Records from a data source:
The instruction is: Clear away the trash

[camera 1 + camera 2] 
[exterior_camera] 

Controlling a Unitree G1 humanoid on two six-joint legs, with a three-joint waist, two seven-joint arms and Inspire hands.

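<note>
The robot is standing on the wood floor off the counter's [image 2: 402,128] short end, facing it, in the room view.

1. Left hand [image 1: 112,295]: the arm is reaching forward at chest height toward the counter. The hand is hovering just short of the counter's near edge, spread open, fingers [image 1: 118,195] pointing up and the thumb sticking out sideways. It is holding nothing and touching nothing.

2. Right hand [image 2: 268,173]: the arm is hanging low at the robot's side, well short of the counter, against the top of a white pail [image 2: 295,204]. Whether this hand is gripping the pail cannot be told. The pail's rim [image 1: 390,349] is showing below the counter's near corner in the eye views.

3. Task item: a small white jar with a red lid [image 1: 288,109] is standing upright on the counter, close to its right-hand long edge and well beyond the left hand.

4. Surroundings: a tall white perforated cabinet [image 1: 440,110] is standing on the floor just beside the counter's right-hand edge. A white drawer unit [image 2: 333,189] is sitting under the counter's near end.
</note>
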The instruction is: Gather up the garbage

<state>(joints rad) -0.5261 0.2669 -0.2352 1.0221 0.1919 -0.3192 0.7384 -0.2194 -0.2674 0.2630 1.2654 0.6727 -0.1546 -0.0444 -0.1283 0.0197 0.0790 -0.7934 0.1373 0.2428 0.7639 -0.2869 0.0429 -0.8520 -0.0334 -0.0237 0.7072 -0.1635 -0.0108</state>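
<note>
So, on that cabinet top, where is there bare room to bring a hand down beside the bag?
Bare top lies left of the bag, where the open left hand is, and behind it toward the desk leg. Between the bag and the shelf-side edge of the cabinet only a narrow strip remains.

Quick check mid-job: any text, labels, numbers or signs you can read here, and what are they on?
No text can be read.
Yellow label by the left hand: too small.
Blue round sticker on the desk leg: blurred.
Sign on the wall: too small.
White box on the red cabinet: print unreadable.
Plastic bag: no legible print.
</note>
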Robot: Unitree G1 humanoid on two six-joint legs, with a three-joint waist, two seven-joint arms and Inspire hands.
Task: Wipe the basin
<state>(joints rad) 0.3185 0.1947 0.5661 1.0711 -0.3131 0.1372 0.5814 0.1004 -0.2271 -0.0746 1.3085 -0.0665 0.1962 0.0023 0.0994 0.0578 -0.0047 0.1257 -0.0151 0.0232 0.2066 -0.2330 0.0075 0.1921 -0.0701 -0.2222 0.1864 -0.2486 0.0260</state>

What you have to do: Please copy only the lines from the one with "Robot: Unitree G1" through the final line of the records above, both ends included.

Exercise solution:
Robot: Unitree G1 humanoid on two six-joint legs, with a three-joint waist, two seven-joint arms and Inspire hands.
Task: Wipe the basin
<state>(joints rad) 0.3185 0.1947 0.5661 1.0711 -0.3131 0.1372 0.5814 0.1004 -0.2271 -0.0746 1.3085 -0.0665 0.1962 0.0023 0.0994 0.0578 -0.0047 0.1257 -0.0151 0.0232 0.2066 -0.2330 0.0075 0.1921 -0.0701 -0.2222 0.1864 -0.2486 0.0260</state>

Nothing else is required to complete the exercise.